# Problem description
For the entries below, say how many lines hold the word "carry", with the number as the only reply.

# Material supplied
Content starts
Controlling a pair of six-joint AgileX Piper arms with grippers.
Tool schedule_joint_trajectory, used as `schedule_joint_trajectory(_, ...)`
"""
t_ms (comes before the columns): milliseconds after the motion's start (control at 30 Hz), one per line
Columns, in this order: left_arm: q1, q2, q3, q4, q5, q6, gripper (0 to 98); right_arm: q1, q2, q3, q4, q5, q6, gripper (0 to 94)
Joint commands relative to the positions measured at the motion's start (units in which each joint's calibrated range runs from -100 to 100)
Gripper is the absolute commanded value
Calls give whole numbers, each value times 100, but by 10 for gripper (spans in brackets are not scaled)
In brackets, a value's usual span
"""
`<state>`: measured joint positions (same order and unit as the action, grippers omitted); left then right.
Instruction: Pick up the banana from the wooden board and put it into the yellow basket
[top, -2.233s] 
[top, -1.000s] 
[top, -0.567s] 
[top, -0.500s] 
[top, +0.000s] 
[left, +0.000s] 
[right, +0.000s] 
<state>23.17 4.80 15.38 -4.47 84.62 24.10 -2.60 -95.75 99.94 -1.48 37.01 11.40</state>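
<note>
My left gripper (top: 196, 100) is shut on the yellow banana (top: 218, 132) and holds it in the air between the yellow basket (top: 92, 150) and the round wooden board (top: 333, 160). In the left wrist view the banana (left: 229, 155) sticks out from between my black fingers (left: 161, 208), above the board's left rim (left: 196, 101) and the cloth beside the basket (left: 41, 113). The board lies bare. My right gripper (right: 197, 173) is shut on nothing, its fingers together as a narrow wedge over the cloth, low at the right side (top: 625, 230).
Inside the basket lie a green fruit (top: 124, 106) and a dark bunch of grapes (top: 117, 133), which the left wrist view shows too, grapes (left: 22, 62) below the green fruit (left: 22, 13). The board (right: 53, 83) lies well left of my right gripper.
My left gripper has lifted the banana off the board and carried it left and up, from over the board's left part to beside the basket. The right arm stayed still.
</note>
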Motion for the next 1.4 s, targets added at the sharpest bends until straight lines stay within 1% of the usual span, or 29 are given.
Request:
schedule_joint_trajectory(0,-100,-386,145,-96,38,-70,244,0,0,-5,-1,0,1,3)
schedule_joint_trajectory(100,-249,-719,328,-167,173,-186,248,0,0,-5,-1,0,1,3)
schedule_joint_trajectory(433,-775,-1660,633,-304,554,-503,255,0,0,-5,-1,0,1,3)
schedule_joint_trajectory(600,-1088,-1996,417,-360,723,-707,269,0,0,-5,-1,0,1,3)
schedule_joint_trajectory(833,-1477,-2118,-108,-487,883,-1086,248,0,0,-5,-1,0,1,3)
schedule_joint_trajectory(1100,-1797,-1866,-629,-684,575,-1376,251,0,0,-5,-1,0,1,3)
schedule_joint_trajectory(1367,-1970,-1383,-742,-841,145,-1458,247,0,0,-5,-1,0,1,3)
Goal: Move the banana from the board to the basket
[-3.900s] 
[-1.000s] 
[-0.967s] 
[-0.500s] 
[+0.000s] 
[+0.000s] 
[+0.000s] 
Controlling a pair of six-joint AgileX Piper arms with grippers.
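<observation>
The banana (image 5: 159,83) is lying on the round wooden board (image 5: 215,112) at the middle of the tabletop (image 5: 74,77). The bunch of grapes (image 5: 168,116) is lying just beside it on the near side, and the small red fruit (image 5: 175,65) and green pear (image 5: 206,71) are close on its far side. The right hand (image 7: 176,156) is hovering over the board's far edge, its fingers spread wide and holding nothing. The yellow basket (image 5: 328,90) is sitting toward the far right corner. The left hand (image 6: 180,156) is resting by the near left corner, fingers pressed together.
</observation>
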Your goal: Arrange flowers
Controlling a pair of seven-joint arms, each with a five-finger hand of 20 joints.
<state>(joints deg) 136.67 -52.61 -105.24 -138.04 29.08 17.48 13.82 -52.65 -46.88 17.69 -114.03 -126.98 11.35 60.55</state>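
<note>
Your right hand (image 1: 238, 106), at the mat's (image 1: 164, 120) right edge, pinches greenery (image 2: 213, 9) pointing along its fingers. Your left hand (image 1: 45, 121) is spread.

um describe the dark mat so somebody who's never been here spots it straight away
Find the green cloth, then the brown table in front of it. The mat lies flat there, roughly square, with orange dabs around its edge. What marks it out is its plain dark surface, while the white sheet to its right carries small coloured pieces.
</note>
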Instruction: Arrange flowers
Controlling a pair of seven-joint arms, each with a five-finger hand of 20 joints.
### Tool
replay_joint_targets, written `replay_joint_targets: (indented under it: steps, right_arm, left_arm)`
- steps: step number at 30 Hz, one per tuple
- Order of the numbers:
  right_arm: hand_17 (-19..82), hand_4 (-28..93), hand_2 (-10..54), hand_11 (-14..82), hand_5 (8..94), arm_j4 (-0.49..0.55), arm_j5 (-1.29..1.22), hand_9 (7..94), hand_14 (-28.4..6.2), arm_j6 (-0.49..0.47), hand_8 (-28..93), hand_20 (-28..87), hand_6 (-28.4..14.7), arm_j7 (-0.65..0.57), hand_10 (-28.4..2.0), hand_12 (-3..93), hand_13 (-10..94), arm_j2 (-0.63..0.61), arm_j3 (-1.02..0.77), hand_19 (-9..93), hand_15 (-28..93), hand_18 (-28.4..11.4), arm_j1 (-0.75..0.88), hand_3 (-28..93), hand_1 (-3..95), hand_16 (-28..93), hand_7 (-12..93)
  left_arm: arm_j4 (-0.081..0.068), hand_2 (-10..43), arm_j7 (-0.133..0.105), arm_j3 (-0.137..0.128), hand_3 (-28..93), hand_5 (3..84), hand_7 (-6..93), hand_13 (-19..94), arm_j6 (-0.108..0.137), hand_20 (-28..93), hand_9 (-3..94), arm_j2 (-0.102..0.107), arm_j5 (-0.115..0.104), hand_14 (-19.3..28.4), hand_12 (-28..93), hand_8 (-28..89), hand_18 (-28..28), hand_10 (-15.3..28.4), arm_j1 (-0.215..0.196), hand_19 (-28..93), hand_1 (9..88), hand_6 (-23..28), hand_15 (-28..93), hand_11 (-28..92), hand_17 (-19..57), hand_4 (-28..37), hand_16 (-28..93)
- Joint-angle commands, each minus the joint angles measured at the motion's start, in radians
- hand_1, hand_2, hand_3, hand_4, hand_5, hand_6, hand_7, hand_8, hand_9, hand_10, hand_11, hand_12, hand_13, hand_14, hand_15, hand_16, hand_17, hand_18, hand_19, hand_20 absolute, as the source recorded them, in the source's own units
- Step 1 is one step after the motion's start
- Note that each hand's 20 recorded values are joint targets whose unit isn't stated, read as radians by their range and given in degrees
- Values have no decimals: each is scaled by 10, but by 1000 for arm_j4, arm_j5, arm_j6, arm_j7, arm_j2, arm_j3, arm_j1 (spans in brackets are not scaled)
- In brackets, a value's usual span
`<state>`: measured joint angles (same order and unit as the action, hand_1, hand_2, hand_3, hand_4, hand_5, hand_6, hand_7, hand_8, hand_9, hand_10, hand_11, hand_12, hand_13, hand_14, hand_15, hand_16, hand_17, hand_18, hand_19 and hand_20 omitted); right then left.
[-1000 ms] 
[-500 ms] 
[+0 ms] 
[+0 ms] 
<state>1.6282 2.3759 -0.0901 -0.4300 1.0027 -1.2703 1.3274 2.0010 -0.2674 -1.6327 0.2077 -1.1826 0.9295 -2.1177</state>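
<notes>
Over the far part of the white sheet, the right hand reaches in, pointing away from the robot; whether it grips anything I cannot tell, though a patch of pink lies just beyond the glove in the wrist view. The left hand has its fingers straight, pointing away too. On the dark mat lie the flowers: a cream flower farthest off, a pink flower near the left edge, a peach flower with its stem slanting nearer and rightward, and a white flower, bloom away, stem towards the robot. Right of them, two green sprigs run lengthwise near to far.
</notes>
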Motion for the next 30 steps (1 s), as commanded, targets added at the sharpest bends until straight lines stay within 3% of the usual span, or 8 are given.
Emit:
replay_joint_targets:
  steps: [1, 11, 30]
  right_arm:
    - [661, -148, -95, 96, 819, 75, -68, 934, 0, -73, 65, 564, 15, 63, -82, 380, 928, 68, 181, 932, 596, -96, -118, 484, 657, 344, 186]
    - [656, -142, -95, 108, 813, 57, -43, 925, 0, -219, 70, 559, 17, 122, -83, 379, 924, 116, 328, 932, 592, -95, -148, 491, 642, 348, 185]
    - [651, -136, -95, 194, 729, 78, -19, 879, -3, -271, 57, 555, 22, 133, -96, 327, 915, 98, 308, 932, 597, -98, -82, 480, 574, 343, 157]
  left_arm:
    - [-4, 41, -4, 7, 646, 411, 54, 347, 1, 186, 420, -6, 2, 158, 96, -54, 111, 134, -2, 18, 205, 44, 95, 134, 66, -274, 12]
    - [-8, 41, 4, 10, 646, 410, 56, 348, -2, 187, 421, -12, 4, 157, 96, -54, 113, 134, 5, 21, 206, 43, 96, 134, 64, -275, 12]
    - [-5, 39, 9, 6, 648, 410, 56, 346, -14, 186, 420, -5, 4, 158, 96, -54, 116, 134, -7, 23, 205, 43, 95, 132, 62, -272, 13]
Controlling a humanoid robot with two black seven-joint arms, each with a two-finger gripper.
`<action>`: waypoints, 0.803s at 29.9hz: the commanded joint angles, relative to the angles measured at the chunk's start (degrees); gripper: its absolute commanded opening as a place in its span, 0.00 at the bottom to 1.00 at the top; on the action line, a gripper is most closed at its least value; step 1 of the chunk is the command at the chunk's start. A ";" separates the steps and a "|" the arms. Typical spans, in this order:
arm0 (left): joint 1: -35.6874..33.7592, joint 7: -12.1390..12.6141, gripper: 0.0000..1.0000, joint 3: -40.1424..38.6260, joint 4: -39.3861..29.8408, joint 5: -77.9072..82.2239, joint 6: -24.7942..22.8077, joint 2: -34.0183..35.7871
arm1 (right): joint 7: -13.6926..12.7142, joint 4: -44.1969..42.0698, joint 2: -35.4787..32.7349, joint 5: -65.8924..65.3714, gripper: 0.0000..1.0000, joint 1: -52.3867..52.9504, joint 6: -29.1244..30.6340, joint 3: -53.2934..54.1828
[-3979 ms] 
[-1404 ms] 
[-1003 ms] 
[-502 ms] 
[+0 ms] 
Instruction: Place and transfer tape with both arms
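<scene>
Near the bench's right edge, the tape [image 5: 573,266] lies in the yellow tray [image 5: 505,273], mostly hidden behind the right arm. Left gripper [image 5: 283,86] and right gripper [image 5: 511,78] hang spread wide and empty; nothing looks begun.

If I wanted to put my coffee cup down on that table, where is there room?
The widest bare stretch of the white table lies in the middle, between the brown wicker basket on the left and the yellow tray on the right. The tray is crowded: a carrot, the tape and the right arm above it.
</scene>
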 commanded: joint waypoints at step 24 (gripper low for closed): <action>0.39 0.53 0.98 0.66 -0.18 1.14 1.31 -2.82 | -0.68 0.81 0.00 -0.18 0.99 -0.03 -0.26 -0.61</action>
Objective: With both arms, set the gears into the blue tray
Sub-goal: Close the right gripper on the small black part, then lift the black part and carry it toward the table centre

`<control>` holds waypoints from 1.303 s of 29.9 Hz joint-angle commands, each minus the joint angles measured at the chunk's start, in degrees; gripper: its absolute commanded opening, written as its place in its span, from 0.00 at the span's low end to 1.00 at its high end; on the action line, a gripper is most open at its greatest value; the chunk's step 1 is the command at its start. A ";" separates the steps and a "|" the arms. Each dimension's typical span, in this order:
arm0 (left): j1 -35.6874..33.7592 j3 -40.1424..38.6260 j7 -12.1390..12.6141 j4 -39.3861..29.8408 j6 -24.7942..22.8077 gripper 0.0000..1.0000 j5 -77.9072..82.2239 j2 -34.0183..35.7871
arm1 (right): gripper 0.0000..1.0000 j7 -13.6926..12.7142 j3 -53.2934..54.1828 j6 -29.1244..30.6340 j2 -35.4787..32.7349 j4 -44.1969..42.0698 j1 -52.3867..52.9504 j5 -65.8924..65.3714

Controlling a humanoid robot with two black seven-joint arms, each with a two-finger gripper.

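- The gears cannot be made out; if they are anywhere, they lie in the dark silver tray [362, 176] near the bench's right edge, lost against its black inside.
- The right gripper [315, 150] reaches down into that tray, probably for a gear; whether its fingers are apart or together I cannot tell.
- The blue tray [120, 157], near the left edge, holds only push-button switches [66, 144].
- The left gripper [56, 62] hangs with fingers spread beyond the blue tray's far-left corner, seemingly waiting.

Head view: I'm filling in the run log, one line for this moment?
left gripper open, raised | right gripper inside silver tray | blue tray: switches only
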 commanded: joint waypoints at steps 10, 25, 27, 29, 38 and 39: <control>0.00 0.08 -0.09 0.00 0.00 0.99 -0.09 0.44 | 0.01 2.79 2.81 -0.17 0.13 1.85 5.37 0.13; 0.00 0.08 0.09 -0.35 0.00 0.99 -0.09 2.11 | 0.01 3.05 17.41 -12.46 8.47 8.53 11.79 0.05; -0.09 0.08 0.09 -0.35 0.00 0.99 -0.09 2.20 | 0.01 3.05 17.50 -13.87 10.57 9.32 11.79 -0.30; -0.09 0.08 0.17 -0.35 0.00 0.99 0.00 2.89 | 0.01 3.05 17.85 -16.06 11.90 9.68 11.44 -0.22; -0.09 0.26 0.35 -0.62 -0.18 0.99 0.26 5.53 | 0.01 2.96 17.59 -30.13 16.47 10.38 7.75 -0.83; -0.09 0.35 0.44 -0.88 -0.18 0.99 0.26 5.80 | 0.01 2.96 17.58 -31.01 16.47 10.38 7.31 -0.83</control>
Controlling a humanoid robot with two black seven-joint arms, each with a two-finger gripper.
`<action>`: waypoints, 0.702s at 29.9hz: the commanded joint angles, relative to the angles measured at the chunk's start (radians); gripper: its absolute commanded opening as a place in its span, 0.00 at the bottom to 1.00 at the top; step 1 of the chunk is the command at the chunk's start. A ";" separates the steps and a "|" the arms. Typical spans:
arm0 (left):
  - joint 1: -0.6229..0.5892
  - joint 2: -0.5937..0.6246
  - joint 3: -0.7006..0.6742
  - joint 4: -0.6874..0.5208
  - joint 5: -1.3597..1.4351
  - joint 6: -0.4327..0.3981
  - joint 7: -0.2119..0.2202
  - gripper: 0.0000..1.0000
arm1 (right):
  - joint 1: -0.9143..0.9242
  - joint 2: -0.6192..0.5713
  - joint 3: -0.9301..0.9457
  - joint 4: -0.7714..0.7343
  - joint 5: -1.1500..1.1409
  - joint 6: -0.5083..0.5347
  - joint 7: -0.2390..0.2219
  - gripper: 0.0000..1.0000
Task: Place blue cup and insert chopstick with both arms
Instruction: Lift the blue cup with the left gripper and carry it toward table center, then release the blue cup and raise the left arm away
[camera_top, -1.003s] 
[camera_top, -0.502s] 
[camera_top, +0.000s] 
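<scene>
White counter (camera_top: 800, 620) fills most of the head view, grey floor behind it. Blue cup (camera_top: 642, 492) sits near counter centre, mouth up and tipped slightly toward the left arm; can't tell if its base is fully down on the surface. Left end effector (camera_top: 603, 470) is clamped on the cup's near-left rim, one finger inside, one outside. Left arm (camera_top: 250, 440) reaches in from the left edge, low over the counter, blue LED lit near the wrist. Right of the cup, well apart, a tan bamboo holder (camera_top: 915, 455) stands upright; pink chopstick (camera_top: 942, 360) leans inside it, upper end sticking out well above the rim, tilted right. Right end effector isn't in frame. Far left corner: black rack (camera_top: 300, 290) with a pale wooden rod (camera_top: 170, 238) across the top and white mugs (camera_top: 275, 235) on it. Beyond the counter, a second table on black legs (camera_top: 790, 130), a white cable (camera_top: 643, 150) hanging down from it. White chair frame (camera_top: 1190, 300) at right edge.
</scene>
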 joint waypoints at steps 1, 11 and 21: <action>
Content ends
# Written response
2